Verdacht des schweren gewebmäßigen Betrugs: Ermittlung gegen Medici-Gründerin © Bild: APA/Fohringer

Der Skandal um US-Finanzjongleur Bernard L. Madoff beschäftigt nun auch die heimischen Strafverfolgungsbehörden. Die Staatsanwaltschaft Wien ermittelt unter anderem gegen Madoffs langjährige österreichische Geschäftspartnerin Sonja Kohn wegen des Verdachts des schweren gewerbsmäßigen Betrugs, berichtet "profil".

Die Gründerin der Wiener Bank Medici AG soll Madoff mittels eigens aufgelegter "Herald"-Investmentfonds bis zu vier Mrd. Euro an Kundengeldern zugeleitet haben, welche dieser in einem gigantischen Pyramidenspiel versickern haben lassen soll. Es gilt die Unschuldsvermutung.

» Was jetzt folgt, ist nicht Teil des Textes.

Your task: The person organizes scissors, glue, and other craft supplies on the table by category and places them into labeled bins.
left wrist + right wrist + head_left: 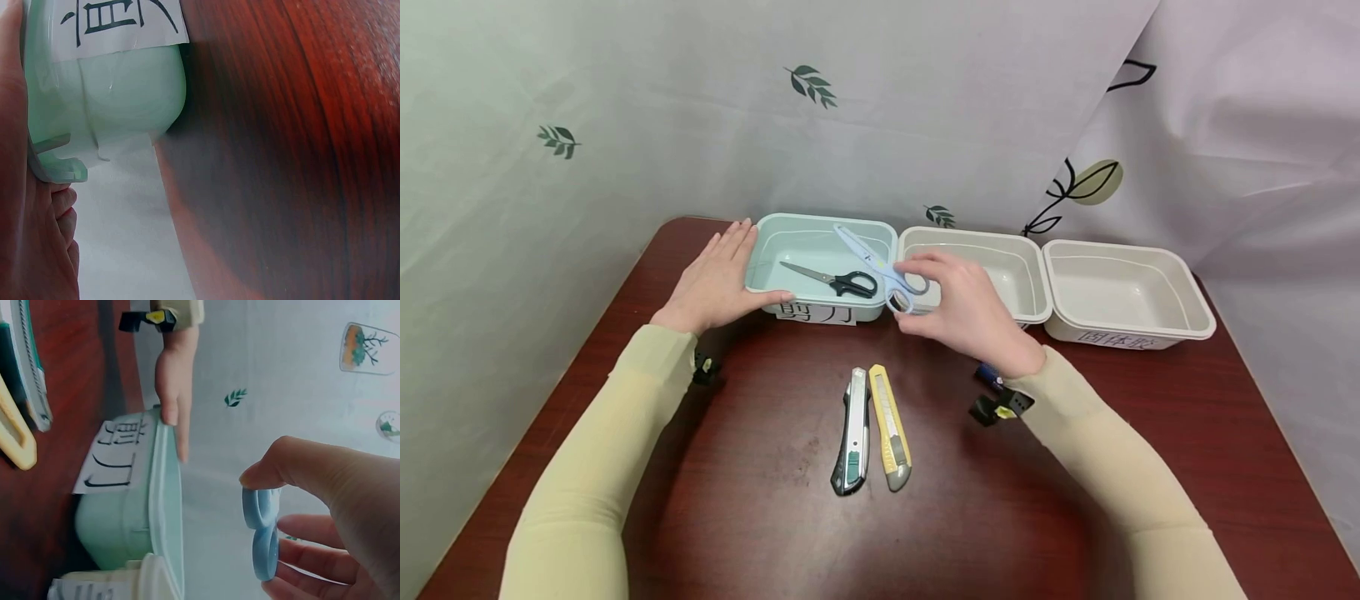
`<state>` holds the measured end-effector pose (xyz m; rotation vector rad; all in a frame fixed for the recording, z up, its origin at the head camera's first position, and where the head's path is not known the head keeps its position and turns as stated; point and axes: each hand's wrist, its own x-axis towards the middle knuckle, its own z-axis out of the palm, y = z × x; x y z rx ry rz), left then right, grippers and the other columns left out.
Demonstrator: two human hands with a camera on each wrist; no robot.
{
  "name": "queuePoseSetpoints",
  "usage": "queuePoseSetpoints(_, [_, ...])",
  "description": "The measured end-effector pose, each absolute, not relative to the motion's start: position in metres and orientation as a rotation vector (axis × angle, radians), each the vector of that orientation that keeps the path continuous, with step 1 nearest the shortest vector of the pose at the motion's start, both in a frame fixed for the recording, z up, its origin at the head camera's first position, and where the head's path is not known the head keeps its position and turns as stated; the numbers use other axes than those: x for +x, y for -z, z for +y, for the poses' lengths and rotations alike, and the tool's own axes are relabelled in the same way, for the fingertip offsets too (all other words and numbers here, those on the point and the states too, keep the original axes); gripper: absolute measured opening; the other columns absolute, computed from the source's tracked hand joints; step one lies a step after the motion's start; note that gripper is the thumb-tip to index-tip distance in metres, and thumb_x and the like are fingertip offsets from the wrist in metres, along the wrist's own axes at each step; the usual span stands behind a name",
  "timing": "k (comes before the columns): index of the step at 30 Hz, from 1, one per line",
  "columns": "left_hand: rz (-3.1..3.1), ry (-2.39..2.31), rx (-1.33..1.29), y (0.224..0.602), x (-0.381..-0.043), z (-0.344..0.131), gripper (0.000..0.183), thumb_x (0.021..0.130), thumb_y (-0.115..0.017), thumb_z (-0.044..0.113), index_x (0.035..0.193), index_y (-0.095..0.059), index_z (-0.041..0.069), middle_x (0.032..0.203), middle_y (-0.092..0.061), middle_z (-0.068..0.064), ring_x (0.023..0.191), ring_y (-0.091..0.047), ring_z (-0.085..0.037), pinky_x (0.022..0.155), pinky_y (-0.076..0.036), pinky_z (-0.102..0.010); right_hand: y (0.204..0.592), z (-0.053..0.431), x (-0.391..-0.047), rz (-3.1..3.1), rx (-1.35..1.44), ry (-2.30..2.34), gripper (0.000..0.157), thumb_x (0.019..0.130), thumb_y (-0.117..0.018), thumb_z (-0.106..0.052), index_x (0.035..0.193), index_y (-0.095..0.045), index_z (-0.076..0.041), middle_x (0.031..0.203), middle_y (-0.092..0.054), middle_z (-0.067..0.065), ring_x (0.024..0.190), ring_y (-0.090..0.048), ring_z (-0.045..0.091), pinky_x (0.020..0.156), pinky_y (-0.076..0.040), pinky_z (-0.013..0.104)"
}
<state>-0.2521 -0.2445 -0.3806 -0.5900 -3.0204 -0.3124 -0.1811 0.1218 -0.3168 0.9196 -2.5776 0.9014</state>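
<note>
My right hand (962,304) pinches light blue scissors (880,265) by their finger loops, blades pointing away to the upper left over the pale green bin (786,246). In the right wrist view, thumb and fingers grip the blue loops (265,553) above the bin's rim. Black-handled scissors (852,284) lie inside that bin. With fingers straight, my left hand (718,279) rests on the bin's left end, thumb along the front rim. The left wrist view shows that hand (37,237) against the bin's rim, beside a white paper label (119,31).
Two box cutters, one silver and black (854,433) and one yellow (891,425), lie on the dark red table (760,517). A middle cream bin (1022,283) and a right cream bin (1120,287) stand beside the green one. A dark blue object (988,375) shows by my right wrist.
</note>
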Motion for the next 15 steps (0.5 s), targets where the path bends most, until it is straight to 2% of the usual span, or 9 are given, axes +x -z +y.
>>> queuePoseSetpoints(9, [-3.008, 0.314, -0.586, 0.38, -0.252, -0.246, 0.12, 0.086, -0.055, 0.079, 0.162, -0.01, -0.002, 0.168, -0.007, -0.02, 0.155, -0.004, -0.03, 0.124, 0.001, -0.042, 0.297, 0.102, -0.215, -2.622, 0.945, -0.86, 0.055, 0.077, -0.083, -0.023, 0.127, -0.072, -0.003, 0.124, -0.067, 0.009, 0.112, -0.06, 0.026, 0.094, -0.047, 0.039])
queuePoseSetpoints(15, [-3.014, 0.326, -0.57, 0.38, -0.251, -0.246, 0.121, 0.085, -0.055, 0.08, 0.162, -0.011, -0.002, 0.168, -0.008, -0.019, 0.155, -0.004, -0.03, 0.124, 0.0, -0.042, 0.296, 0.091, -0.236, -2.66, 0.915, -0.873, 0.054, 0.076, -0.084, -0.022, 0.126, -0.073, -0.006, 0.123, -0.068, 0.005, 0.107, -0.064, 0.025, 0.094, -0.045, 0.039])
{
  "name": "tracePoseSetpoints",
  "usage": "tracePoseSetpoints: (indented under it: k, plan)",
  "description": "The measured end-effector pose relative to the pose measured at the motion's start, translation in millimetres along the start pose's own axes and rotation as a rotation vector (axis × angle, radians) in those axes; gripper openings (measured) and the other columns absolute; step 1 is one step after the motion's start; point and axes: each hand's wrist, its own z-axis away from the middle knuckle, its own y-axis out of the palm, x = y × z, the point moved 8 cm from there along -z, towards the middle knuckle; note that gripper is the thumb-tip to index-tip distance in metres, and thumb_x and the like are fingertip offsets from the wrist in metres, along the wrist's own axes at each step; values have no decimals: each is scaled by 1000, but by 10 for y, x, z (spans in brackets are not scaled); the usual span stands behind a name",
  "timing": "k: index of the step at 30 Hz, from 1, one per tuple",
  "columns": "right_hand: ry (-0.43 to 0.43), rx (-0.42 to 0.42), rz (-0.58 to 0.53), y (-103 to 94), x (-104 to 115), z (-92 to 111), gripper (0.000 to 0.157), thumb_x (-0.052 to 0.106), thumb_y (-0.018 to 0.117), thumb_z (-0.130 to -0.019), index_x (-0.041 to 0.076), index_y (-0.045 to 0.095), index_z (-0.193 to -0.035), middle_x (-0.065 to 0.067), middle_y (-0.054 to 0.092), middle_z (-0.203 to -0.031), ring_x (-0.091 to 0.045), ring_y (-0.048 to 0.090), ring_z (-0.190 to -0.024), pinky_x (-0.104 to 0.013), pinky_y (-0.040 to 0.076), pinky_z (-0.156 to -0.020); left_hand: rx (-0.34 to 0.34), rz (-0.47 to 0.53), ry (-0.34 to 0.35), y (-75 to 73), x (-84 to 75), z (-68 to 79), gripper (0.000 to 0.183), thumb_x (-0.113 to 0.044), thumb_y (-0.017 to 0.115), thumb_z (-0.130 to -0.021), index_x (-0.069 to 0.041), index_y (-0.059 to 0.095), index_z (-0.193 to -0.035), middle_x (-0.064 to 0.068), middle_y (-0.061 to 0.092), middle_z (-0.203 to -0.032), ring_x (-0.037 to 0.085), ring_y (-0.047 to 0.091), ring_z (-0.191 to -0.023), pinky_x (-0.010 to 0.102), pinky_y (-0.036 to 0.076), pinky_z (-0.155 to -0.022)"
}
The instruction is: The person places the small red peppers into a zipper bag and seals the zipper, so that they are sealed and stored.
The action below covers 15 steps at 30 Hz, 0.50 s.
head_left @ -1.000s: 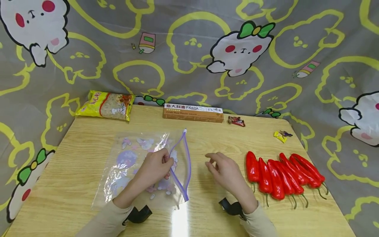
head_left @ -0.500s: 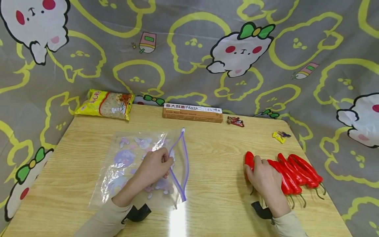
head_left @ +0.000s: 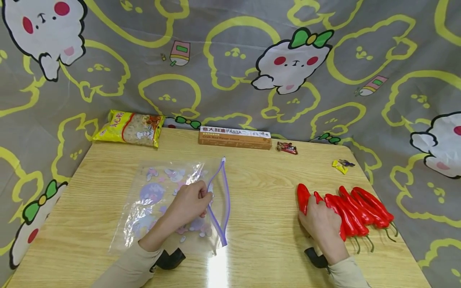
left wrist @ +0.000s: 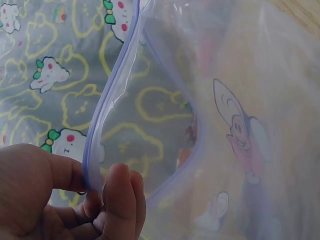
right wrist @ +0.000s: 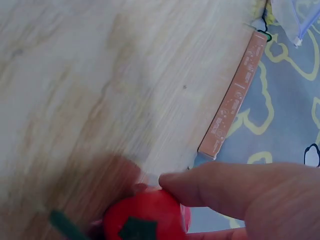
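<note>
My left hand [head_left: 192, 199] pinches the purple-edged mouth of a clear zip bag [head_left: 151, 194] printed with cartoon figures. The left wrist view shows thumb and fingers at the purple zip strip [left wrist: 95, 130], with the mouth gaping beside them. At the right of the table, several glossy red peppers [head_left: 360, 212] with green stems lie side by side. Over the left end of this row is my right hand [head_left: 321, 222], gripping a red pepper [right wrist: 150, 212]. In the right wrist view its thumb presses the pepper near the green cap, and other fingers show beneath; the hand hides part of the row.
Along the back edge lie a yellow food packet [head_left: 131, 129], a brown and white pasta box [head_left: 235, 138] and a small dark red snack packet [head_left: 287, 148]. A small yellow and purple wrapped piece [head_left: 342, 165] lies behind the peppers. Patterned grey cloth [head_left: 230, 76] hangs around the table.
My right hand has moved right from near the bag's mouth to the left end of the pepper row and taken hold of a pepper. The left hand keeps its place on the bag.
</note>
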Motion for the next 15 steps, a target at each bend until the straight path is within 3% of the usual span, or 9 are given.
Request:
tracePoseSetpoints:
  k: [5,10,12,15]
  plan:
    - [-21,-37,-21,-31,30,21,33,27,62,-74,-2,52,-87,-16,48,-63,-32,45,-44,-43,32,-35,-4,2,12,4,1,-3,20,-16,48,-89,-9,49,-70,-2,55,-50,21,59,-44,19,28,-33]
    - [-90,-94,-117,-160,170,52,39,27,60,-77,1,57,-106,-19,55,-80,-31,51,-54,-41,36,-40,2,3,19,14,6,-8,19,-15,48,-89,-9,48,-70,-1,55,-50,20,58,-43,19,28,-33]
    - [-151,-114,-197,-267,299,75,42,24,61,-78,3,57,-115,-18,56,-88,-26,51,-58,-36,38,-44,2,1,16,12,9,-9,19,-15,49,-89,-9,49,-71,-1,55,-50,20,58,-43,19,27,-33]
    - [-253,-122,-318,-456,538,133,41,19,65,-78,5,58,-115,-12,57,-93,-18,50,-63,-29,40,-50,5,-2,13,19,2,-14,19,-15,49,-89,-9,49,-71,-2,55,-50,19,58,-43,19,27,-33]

Konfliktstoff birgt in diesem Zusammenhang eine von Rechtsanwalt Dieter Böhmdorfer jetzt eingebrachte Sachverhaltsdarstellung. Der frühere Justizminister geht dabei im Namen geschädigter Investoren bereits zivilrechtlich vor, bemüht dabei das in Österreich seit 1. Jänner 2007 geltende "Verbandsverantwortlichkeitsgesetz", das nun auch Bestrafung juristischer Personen vorsieht.

Neben der Bank Medici - sie musste ihre Konzession auf behördlichen Druck zurücklegen - will Böhmdorfer auch deren Minderheitsaktionärin UniCredit Bank Austria zur Rechenschaft ziehen lassen.